-- SUPPLIED MATERIAL follows --

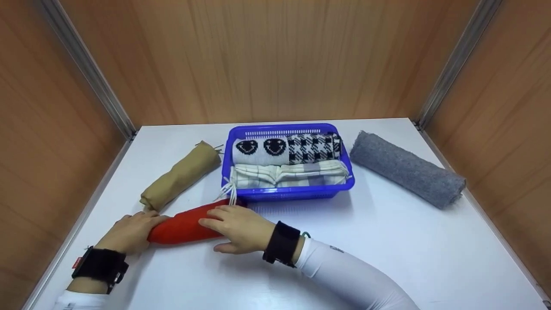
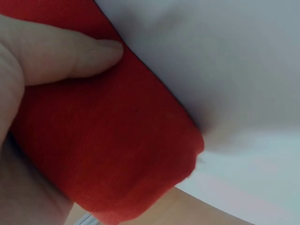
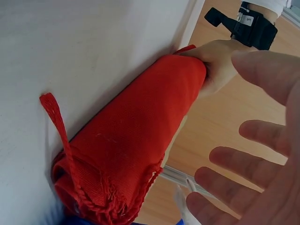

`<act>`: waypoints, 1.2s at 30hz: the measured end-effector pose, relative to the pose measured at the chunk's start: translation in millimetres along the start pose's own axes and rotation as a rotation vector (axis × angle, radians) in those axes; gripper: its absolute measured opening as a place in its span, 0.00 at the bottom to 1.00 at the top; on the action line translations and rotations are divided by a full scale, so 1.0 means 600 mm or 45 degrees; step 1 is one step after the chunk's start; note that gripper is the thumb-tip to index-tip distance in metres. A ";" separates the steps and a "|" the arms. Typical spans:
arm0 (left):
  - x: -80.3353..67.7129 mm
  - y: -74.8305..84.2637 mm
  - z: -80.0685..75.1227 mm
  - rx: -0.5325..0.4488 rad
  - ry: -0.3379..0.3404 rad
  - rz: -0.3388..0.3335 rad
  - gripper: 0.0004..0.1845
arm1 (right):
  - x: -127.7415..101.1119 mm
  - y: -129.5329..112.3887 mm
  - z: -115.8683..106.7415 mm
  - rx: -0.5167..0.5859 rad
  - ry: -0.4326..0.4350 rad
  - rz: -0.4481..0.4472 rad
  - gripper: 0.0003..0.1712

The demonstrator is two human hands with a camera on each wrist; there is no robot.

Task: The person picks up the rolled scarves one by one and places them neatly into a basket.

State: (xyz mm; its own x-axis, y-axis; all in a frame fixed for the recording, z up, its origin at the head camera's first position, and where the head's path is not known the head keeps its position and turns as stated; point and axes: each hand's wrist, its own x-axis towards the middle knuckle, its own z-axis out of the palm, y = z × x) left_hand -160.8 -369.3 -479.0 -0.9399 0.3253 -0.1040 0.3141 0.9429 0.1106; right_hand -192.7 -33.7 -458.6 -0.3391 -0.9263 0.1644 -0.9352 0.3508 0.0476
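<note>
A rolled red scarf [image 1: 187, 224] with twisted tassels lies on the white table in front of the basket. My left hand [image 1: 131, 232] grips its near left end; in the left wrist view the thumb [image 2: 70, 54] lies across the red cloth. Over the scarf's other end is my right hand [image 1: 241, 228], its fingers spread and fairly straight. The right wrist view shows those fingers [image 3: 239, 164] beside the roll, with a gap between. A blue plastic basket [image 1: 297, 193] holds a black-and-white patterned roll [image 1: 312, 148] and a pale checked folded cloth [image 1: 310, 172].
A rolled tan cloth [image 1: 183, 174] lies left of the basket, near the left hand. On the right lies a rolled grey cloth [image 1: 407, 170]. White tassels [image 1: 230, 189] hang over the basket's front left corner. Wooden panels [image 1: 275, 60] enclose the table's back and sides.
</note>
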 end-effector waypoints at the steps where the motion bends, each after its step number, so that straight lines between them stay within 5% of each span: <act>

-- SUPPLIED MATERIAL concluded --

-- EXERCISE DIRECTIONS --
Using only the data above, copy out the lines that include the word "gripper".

-- TASK RESPONSE --
`<act>`: waypoints, 1.2s at 30hz: the measured end-effector pose, relative to the pose measured at the chunk's start: translation in millimetres along the start pose's own axes and rotation as a rotation vector (axis × angle, radians) in those axes; gripper: its absolute measured opening as a place in its span, 0.00 at the bottom to 1.00 at the top; on the action line translations and rotations are divided by a full scale, so 1.0 means 600 mm or 45 degrees; step 1 is one step after the chunk's start; note that gripper is the thumb-tip to index-tip distance in metres. A ";" separates the steps and a "|" the arms. Typical spans:
  - gripper: 0.0004..0.1845
  - gripper: 0.0003..0.1712

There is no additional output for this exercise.